Astronomers have run the largest computer simulations ever made, from the Big Bang to the present day, to investigate how the universe evolved.
The project, called Flamingo, calculated the evolution of all the components of the universe – ordinary matter, dark matter and dark energy – according to the laws of physics.
As the simulations progress, virtual galaxies and galaxy clusters are shown in detail.
Facilities such as the European Space Agency's (ESA) recently launched Euclid Space Telescope and NASA's James Webb Space Telescope collect data on galaxies, quasars and stars.
The researchers hope the simulations will allow them to compare the virtual universe with observations of the real thing captured by new high-powered telescopes.

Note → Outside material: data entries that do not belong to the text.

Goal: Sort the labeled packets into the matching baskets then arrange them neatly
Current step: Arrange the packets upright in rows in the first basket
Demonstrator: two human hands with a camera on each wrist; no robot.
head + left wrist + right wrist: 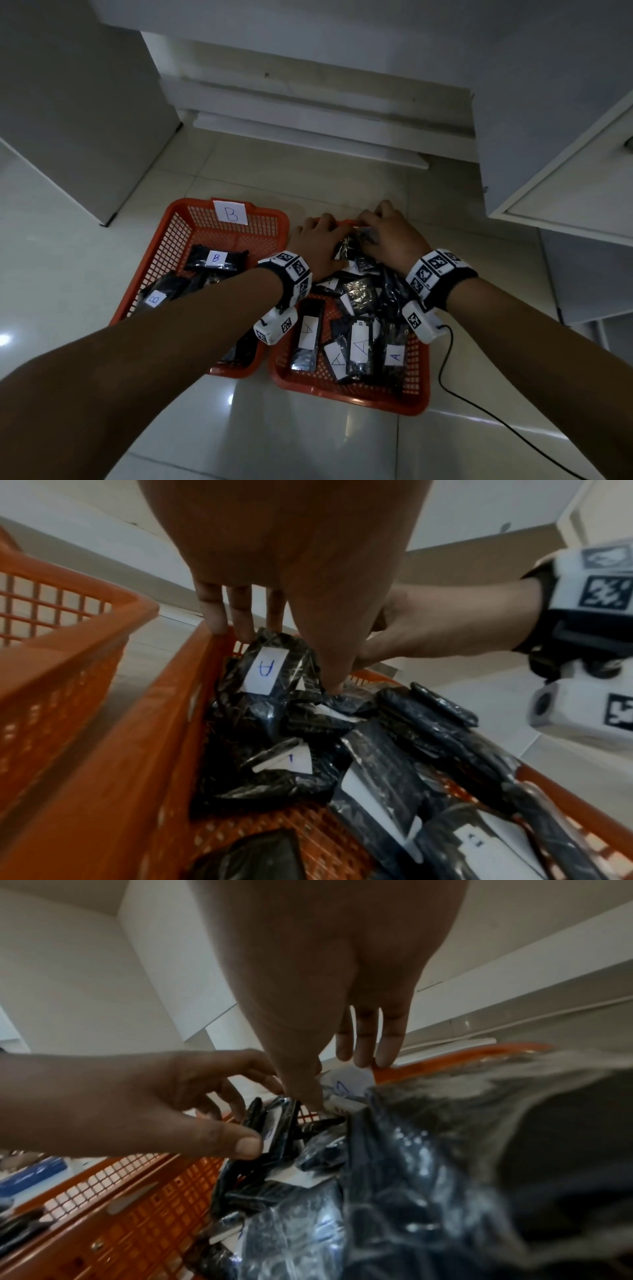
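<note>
Two orange baskets sit side by side on the tiled floor. The left basket [144, 260] carries a B label [231, 213] and holds black packets marked B [215, 257]. The right basket [349, 394] is piled with black packets marked A [359, 346]. Both hands work at its far end. My left hand [318, 236] pinches an upright black packet labelled A [267, 669] between thumb and fingers by the far wall. My right hand [376, 226] pinches another black packet by its white label [349, 1080], fingers over the far rim. My forearm hides part of the B basket.
A black cable [445, 370] trails from my right wrist across the floor beside the A basket. A grey cabinet [68, 120] stands at the left, a white drawer unit [565, 178] at the right, and a stepped white plinth [308, 130] lies beyond the baskets.
</note>
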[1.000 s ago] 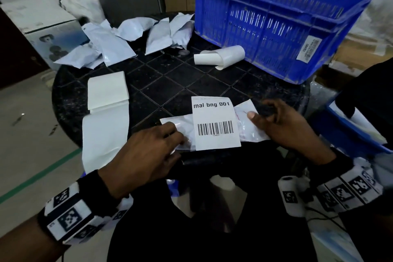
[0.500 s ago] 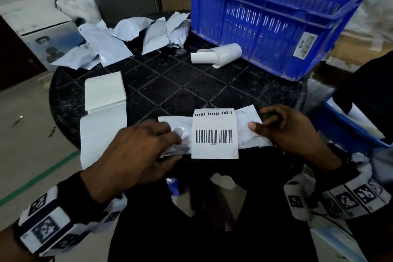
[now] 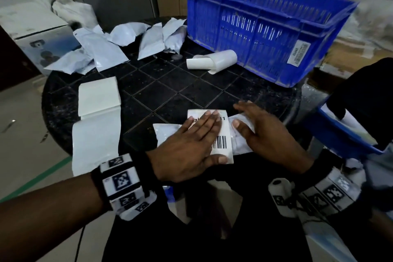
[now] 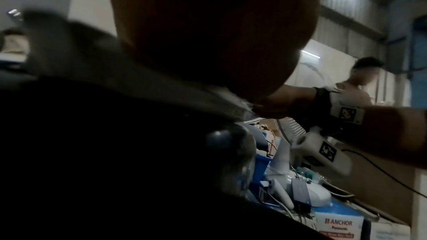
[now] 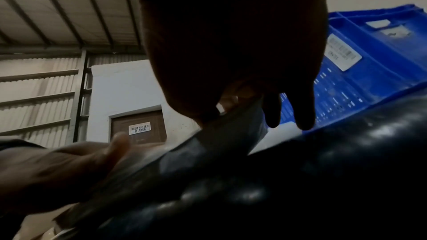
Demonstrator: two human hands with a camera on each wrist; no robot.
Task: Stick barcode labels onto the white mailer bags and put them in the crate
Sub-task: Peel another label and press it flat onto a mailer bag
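Note:
A white mailer bag (image 3: 165,134) lies at the near edge of the round black table (image 3: 170,95), with a barcode label (image 3: 223,140) across its middle. My left hand (image 3: 191,142) lies flat on the label, fingers straight, pressing it down. My right hand (image 3: 261,132) rests flat on the bag's right end, fingers spread. The blue crate (image 3: 265,27) stands at the back right of the table. Both wrist views are mostly dark palm; in the right wrist view the crate (image 5: 369,70) shows beyond my fingers (image 5: 305,109).
Several unlabelled white mailer bags (image 3: 119,47) are heaped at the table's back left. A strip of blank label sheets (image 3: 95,121) hangs over the left edge. A curled backing sheet (image 3: 212,61) lies by the crate. Another blue bin (image 3: 340,134) sits low on the right.
My left hand slid from the bag's left end onto the label and flattened over it. My right hand let go its pinch on the bag's right end and now lies flat.

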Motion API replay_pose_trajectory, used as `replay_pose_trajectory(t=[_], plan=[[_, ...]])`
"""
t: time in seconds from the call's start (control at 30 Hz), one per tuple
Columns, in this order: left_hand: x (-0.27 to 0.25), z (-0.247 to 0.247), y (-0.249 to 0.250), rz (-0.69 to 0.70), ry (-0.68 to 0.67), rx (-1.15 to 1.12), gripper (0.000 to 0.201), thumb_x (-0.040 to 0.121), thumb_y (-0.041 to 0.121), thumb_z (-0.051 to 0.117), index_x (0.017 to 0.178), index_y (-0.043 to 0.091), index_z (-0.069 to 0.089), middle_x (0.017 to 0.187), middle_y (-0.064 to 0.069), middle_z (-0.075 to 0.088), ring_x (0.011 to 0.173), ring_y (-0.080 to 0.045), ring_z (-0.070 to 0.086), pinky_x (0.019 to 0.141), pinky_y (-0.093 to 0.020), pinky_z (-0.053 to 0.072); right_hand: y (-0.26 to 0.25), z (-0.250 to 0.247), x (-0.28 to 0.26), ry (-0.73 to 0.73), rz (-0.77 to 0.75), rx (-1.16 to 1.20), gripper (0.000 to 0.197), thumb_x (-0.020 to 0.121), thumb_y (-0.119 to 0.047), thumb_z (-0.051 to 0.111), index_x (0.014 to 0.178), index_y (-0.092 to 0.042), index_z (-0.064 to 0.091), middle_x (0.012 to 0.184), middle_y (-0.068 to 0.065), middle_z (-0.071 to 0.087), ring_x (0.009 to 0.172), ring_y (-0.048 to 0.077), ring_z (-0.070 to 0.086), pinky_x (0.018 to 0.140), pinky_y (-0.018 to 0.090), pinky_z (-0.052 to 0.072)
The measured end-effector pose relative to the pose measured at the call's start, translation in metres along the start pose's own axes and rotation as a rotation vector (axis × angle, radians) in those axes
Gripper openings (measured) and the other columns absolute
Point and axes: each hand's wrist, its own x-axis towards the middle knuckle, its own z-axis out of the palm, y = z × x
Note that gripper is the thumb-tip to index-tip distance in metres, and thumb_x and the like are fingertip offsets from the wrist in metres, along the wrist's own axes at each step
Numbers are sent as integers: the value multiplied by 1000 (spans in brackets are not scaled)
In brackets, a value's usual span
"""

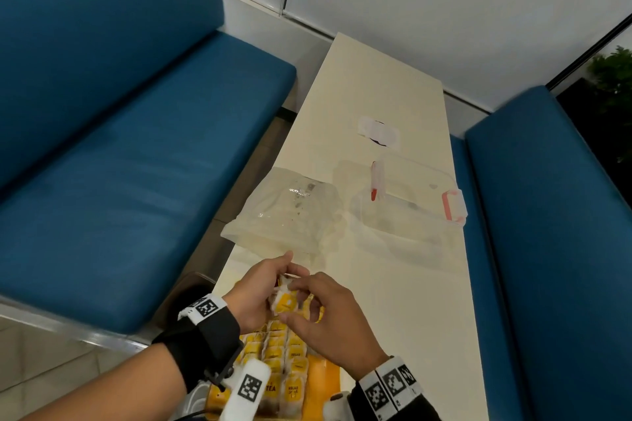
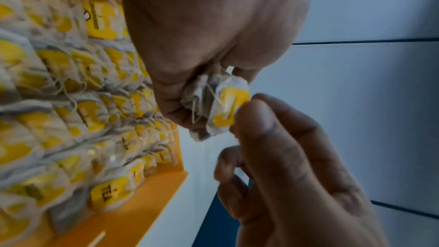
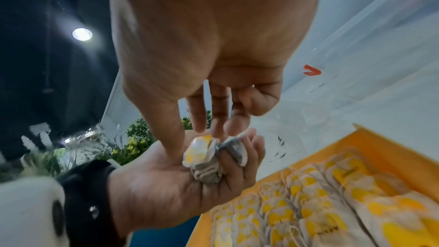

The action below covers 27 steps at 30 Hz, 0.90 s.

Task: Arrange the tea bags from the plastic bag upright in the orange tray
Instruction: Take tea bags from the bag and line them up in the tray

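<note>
Both hands meet over the far end of the orange tray (image 1: 329,375), where rows of yellow-labelled tea bags (image 1: 284,349) stand upright. My left hand (image 1: 290,267) cups a small crumpled bunch of tea bags (image 2: 202,100) in its curled fingers. My right hand (image 1: 298,303) pinches the yellow label of one bag (image 2: 229,106) in that bunch between thumb and fingertips. In the right wrist view, the right hand (image 3: 204,132) reaches down into the left hand (image 3: 240,157) and its bunch (image 3: 206,166). The clear plastic bag (image 1: 284,212) lies flat just beyond the hands.
A clear lidded box with red latches (image 1: 410,212) sits right of the plastic bag on the narrow cream table (image 1: 403,301). A white sticker (image 1: 378,130) lies farther back. Blue benches flank the table on the left (image 1: 136,164) and right (image 1: 554,215).
</note>
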Motion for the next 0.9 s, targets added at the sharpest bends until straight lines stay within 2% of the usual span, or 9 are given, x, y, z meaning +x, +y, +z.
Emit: replay_pose_trajectory(t=[0.13,0.3,0.4,0.47,0.57,0.63,0.7,0.83,0.9], plan=[[-2,0,-2,-12,-6,-70,54,105,46,48,122,-1,69,101,-20,71,87,-31,69,72,-38,56,-1,5,-1,-55,-138,-276,44,84,-49,66,125,-43,52,126,-25,41,93,-1,54,73,22,50],[-9,1,-1,31,-45,-62,47,106,44,47,111,4,71,94,-17,70,76,-27,69,64,-34,56,4,11,0,56,-99,-138,23,94,-36,60,113,-29,69,113,-19,53,88,1,59,75,20,51],[-13,-1,-1,58,-130,-56,48,103,48,50,109,4,70,94,-18,68,78,-27,67,67,-35,55,3,5,3,162,-34,10,17,92,-23,64,105,-25,75,93,-14,59,81,2,60,72,13,46],[-14,-6,-4,95,-199,-49,49,101,47,54,113,2,68,95,-17,65,76,-26,63,60,-33,52,0,-3,6,226,71,110,18,90,-15,67,101,-27,73,78,-10,60,72,4,59,66,12,44],[-18,-11,-9,152,-309,42,38,97,30,68,114,-4,64,89,-15,63,66,-21,57,51,-27,44,-2,-13,8,212,204,296,26,88,-8,69,94,-33,67,66,-2,58,55,6,52,59,23,49],[-19,-12,-11,151,-301,67,23,92,15,71,102,-4,63,78,-14,63,59,-18,58,47,-24,45,-1,-18,8,171,221,375,25,89,-6,68,87,-31,69,66,-1,60,55,13,57,61,33,54],[-19,-14,-11,134,-289,86,18,90,11,72,97,-2,62,72,-14,61,57,-18,57,44,-24,44,1,-22,7,109,196,382,26,85,-3,69,88,-29,73,73,-2,65,62,17,64,66,32,56],[-17,-19,-10,86,-350,115,19,86,21,76,92,4,69,81,-17,60,61,-21,56,45,-26,40,7,-27,6,67,124,291,31,81,4,69,94,-23,77,83,-8,64,74,12,68,72,27,56],[-17,-19,-10,77,-341,139,25,94,29,70,101,5,70,89,-20,63,63,-22,57,46,-26,41,10,-30,5,102,53,158,20,84,-3,73,92,-21,78,87,-9,62,78,10,66,69,16,50]])
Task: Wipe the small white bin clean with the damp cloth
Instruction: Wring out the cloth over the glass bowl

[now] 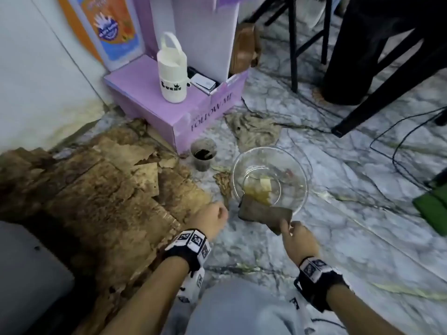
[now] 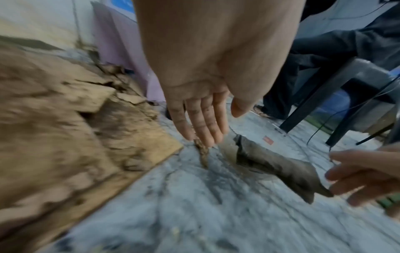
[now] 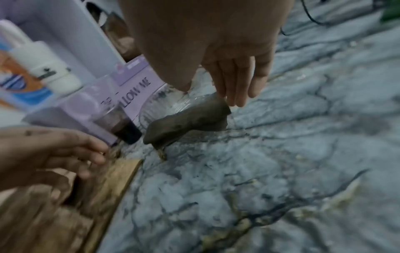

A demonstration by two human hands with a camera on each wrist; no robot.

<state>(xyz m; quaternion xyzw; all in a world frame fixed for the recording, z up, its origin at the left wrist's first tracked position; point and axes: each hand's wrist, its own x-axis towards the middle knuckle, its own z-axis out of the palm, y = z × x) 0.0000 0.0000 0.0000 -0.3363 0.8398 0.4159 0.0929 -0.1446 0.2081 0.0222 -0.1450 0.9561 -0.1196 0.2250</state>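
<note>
From the head view, the right hand (image 1: 298, 240) pinches one corner of a dark, wet cloth (image 1: 264, 217) between thumb and fingers, and the cloth hangs over the near rim of a clear glass bowl (image 1: 300, 165) that stands on the marble-patterned floor (image 1: 362, 213). Yellowish scraps lie in the bowl's bottom. The left hand (image 1: 210, 218) hovers just left of the cloth, holding nothing; its fingers are hidden from this angle. The small white bin (image 1: 171, 76), a lidded container with a loop handle, stands upright on the near-left part of a purple box (image 1: 193, 119) against the wall, well apart from both hands. A plastic cup (image 1: 203, 153) with dark liquid sits on the floor at the box's near corner, just left of the bowl. Torn, soiled cardboard (image 1: 108, 189) covers the floor on the left.

In the left wrist view, the left hand (image 2: 199, 95) has its fingers straight and together, empty, above the cardboard's (image 2: 75, 128) edge. The cloth (image 2: 277, 167) stretches from the bowl to the right hand (image 2: 365, 172), whose fingertips clamp its end.

In the right wrist view, the right hand (image 3: 233, 68) grips the cloth's (image 3: 190, 118) upper corner over the bowl (image 3: 155, 106). The left hand (image 3: 49, 150) is loosely spread and soiled. The bin (image 3: 45, 66) stands blurred on the box (image 3: 121, 89) at upper left, beside the cup (image 3: 121, 125).
</note>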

This could help scientists understand whether the standard model of cosmology – used to explain the evolution of the universe – is a good description of reality.
Flamingo research collaborator Professor Carlos Frenk, Ogden Professor of Fundamental Physics at Durham University's Institute for Computational Cosmology, said: “Cosmology is at a crossroads.
“We have amazing new data from powerful telescopes, some of which, at first glance, do not conform to our theoretical expectations.
“Either the standard model of cosmology is flawed or there are subtle biases in the observational data.
“Highly accurate simulations of the universe should be able to tell us the answer.”
Previous simulations, which have been compared to observations of the universe, focused on cold dark matter – believed to be a key component of the universe's structure.
However, astronomers now say that the effect of ordinary matter, which makes up only 16% of all matter in the universe, and neutrinos, tiny particles that rarely interact with normal matter, must also be taken into account when trying to understand the universe. development.
Lead researcher Professor Joop Schaye of Leiden University said: “Although dark matter dominates gravity, the contribution of ordinary matter can no longer be neglected, as this contribution could be similar to the discrepancies between models and observations'.
The researchers ran simulations on a powerful supercomputer in Durham for the past two years.
The simulations took more than 50 million processor hours on the Cosmology Machine (COSMA 8) supercomputer, hosted by Durham University's Institute for Computational Cosmology, on behalf of the UK's DiRAC High Performance Computing Facility.
To make the simulations possible, the researchers developed a new code, called SWIFT, which distributes the computational work across thousands of central processing units (CPUs, sometimes as many as 65,000).
Flamingo is a Virgo Consortium project for cosmological supercomputer simulations. The acronym stands for All-Sky Mapping Full-Hydro Large-Scale Structure Simulations for the Interpretation of Next-Generation Observations.
Funding for the project came from the European Research Council, the UK Science and Technology Facilities Council, the Netherlands Organization for Scientific Research and the Swiss National Science Foundation.
The research is published in the journal Monthly Notices of the Royal Astronomical Society.